Unfortunately for me, Camp 1 was the majority.

It’s notable that Camp 2 was largely people who have been long-time Microsoft observers or have actually had the unfortunate circumstance of competing directly with Microsoft.  

I don’t mind the slings and arrows.  I want people to think, discuss and argue these points.  It’s important stuff to debate. 

And thinking about it, I came to the conclusion that Camp 1 had a pretty good point:  Some security companies have been screwing customers for years.   Overpriced, bloated suites.  Constant hikes in subscription fees.  Poor quality products.  You know, that kind of thing.

But that’s really on the consumer side of the business.  On the enterprise side (protecting corporations), most security companies have been doing a pretty good job. 

And I made a big mistake in my blog:  I started off talking about OneCare, which really isn’t the major issue. In fact, it’s the enterprise, where Microsoft has significantly underpriced the market.

The thing is, it actually costs a lot of money to run an enterprise security software company.  It’s an intensely competitive business and the research alone will eat your operating expenses.  And when it comes to protecting corporations, it’s a whole different ballgame.  You need enterprise support specialists, sales engineers, and a high level of quality assurance.  Plus, the expense of marketing to corporations is pretty high, paying for outside sales offices and the like.  There is a real danger that Microsoft’s brutal undercutting of enterprise software companies will take the wind out of a lot of sails.

I compete with free and inexpensive products all the time, and in fact, I have a free firewall myself that I give away. The point is not price — the point is predatory pricing — where a large manufacturer like Microsoft comes into a market and undercuts the incumbents. 

Is Microsoft pricing their products below cost?  You tell me:  I would estimate that Microsoft’s investment in security is perhaps three-quarters of a billion dollars.  Can they make back that investment while covering their expenses selling security software at low-ball prices, then giving discounts to resellers and then giving more back-end discounts?  As one customer said to us today:

Microsoft has seriously cut the price of Antigen compared to what Sybari charged, especially for Select customers.  We can get the Antigen suite for about $10 per user per year, and that’s for nine AV engines, Exchange scanner, SMTP scanner, antispam, and central management server.  With Sybari we were paying about double that and didn’t get the central management server, antispam or SMTP scanner — just AV.  

Antigen Gateway is annually $7.80 per user for a five-user shop.  Assuming a reseller discount of 30%, then the 20% bribe, you’re looking at a wholesale cost of $4.38 per user.   That’s for a five user shop — never mind 1,000 users.  Is Microsoft is going to make money at those prices, recouping their massive investment at the same time? 

Perhaps some may think all of this is nothing to be concerned about, and perhaps they are right.

One might, however, propose that the security industry should be a vibrant, diverse one; and that the business should not be dominated by one vendor who can be taken down by attack; and to whom the majority of the community relies upon.

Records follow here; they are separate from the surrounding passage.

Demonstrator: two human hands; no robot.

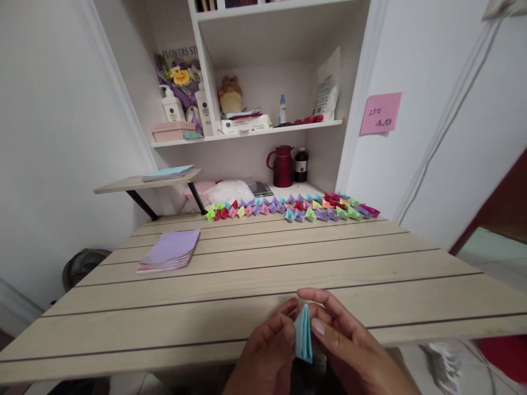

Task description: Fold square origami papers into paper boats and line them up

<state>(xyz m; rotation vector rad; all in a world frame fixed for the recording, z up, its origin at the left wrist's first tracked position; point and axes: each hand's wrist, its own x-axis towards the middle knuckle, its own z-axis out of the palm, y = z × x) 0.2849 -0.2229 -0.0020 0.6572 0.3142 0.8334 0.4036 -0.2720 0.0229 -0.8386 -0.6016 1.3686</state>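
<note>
Lilac-topped stack [173, 247] and paper boats [290, 215] lie beyond the hands [269, 351].

The room is enclosed by plain white walls; the left wall [53, 109] is left in soft shade, and the right wall [420, 66] is crossed by a pale cable [428, 163]. A pink note [381, 112] with handwriting is fixed there. White open shelving [263, 38] is set between the walls, its compartments divided by horizontal boards and an upright. The foreground is filled by a bench [247, 260] of pale wood, striped with dark lines, on which a small wooden riser [123, 184] is carried by black legs. At right, pale flooring [494, 258] is bordered by a reddish-brown panel [513, 195]. Everything is lit softly.
</note>
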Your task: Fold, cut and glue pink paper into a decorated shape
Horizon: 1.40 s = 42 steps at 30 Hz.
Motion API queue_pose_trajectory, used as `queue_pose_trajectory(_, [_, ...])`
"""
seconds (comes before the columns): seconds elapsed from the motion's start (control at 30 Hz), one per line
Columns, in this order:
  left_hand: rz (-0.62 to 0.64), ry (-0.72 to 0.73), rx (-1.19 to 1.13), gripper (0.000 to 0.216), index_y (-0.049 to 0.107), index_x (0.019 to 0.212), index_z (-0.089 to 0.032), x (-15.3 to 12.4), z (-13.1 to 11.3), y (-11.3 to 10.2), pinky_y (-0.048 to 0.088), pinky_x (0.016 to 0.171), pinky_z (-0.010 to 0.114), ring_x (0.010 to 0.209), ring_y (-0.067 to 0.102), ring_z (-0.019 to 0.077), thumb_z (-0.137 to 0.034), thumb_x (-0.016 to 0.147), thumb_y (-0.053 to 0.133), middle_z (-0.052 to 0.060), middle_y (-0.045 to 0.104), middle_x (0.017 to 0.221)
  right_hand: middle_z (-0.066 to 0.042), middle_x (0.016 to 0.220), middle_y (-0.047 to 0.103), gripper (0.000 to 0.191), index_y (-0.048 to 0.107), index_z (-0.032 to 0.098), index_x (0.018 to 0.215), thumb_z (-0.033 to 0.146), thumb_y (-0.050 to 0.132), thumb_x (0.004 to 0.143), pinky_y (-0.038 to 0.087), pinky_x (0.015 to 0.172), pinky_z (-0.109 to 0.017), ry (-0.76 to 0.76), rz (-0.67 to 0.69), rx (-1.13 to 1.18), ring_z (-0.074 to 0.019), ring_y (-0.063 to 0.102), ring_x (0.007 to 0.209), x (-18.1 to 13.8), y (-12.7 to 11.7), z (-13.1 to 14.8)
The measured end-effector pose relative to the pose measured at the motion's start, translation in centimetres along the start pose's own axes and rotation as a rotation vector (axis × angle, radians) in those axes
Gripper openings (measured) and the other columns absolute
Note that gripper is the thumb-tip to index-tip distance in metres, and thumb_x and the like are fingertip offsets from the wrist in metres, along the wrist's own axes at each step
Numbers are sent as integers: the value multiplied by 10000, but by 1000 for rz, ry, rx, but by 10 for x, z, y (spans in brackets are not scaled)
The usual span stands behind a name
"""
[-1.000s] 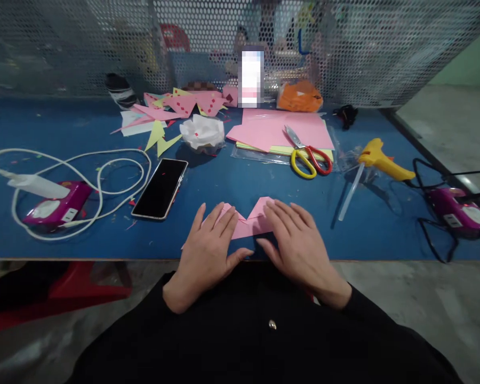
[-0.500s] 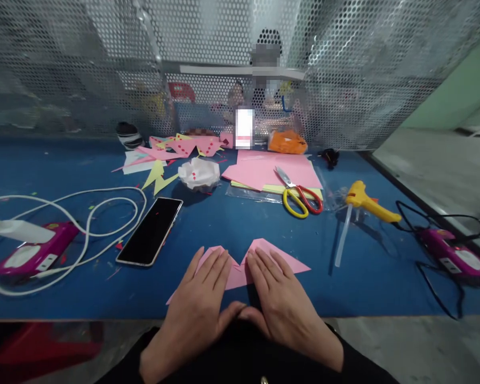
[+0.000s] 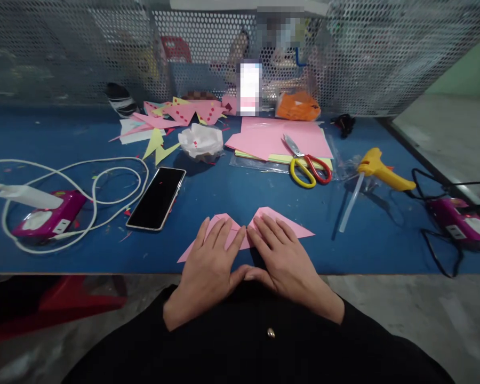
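A folded pink paper (image 3: pixel 246 241) lies flat near the front edge of the blue table, with a pointed end at each side and a notch in the middle of its far edge. My left hand (image 3: pixel 212 256) presses flat on its left half, fingers spread. On the right half rests my right hand (image 3: pixel 282 256), palm down with the fingers stretched out. The two thumbs meet at the near side of the paper. Both hands cover much of the paper's middle.
Scissors (image 3: pixel 307 165) lie on a stack of pink paper (image 3: pixel 280 136). To the right is a yellow glue gun (image 3: pixel 384 168); to the left, a dark phone (image 3: pixel 157 198) and a white cable (image 3: pixel 98 201). A crumpled white paper cup shape (image 3: pixel 202 141) sits behind.
The camera has tilted down, so the whole table sits higher in view. My left fingers have spread wider on the pink paper; my right hand still lies flat on it.
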State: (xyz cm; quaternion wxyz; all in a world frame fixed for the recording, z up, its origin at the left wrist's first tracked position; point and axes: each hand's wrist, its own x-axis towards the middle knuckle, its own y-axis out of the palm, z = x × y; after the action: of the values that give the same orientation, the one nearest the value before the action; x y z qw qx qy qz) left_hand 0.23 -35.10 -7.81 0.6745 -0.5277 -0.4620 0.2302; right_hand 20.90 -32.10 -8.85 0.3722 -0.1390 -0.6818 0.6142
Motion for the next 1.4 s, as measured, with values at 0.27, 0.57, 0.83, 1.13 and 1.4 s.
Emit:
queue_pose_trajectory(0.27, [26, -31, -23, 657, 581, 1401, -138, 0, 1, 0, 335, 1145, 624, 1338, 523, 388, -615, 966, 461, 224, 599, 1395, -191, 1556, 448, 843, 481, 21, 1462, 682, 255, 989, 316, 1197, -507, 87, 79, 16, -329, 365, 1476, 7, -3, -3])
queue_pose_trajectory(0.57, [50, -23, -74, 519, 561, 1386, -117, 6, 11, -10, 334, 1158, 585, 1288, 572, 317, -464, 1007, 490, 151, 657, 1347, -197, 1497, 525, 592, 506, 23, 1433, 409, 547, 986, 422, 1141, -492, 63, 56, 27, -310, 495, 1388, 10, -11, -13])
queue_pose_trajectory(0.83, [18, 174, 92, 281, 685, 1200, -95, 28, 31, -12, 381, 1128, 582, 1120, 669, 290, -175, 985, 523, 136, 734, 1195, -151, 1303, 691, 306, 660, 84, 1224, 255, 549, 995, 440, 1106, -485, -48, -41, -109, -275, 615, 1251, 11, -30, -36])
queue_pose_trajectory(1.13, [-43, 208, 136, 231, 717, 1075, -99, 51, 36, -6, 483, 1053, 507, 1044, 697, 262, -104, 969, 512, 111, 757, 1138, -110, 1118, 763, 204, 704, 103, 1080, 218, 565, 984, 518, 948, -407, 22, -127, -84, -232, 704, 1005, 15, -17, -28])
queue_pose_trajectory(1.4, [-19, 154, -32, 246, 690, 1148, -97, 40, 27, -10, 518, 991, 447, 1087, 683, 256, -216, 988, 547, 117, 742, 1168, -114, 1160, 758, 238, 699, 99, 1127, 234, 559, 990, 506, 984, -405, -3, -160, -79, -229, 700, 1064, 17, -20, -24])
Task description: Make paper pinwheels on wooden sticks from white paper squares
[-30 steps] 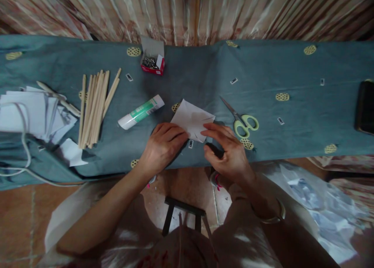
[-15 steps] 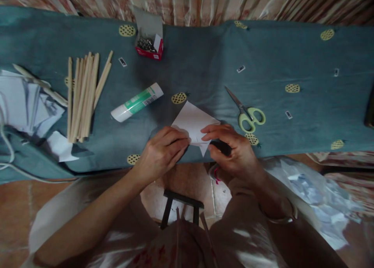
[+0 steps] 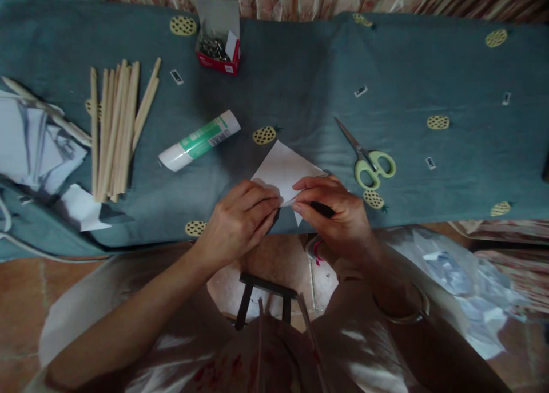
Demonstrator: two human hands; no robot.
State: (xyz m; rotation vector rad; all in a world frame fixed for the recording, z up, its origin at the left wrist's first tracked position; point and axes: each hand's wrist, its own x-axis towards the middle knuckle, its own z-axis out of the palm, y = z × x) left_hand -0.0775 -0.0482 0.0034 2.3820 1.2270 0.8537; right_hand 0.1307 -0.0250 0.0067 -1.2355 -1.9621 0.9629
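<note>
A folded white paper (image 3: 278, 165) is held on the teal tablecloth (image 3: 398, 67): its seven-o'clock edge is gripped by the bunched fingertips of the left hand (image 3: 238, 218), its five-o'clock edge pinched between thumb and fingers of the right hand (image 3: 338, 210). Small metal pieces (image 3: 213, 49) are contained in an open red box (image 3: 217, 64) at eleven o'clock; pale scraps (image 3: 448, 270) are seen in a translucent plastic bag (image 3: 412, 247) at four.

The blue-green cloth (image 3: 300, 101) has a pattern of yellow pineapples (image 3: 438, 122). On it are, from left to right, papers (image 3: 12, 133), sticks (image 3: 115, 133), glue (image 3: 199, 141), an open box (image 3: 218, 63), a sheet (image 3: 281, 167) and scissors (image 3: 365, 159).
</note>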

If Microsoft wants to compete fairly, I have absolutely no problem with that. But if they want to undercut the market, it makes things a bit different.

I remember 15 years ago, when we had a variety of databases to choose from in the small to medium business market. dBase, Paradox, FoxPro, etc. Today we have primarily MS SQL and Access, at least for the small to medium business market (Oracle and IBM continue to be the major providers in the high-end market, and let’s not get into the LAMP discussion—MySQL is a far cry from MS SQL).

In the early 90s, Microsoft priced Access below their cost, they blew the margins out the business, and took out the incentive for new entrants to innovate and push the envelope. This is a simple fact that any Borland executive who was there at the time will testify to, and as an ex-Borlander myself, I can say that it was certainly not a good thing.  Can you really tell me that there have been vast improvements in database design over the last 15 years since Microsoft barreled into the market?  

The same goes for languages — we had Borland and other really innovative companies. Now we have Microsoft as the dominant commercial language provider. Borland finally gave up and is moving into automated testing.  

It’s been the same wave in browsers, as well. The majority of the market moved to IE. And after that, we had the massive wave of adware and spyware, directly targeted at IE. And on and on and on.

Is this healthy in the security market? Will new companies be able to get funding for their products? Will businesses continue to invest in this space, given that Microsoft may dominate? That’s the critical issue – will companies go on cruise control in the security market because major investment just isn’t worth it, while budding innovators put their efforts elsewhere?

There are those who welcome Microsoft’s entry into the security space, and many are feeling (justifiably) that there are security vendors who have been selling bloated, overpriced products and deserve a bit of a kick in their backside.

It’s just that I question whether or not it’s healthy in the end to have a Microsoft hegemony in security. 

 

Alex Eckelberry

Every breath you take…

Now, web publishers can watch movies of “individual browsing sessions”.

Unlike traditional web analytics that produce only pure statistics, ClickTale gives webmasters the ability to watch movies of users’ individual browsing sessions. Every mouse movement, every click and every keystroke are recorded for convenient playback. With ClickTale, webmasters can improve website usability, enhance navigation, and increase website effectiveness.

Link here via MediaPost.

Alex Eckelberry

Dell has a blog.

And it’s not in India.  It’s in the US. 

I’ve spent time at the Dell offices in Austin and there are a lot of good people there, trying to do the right thing.  We also buy a lot of Dell systems.  But things like moving support to India don’t help. 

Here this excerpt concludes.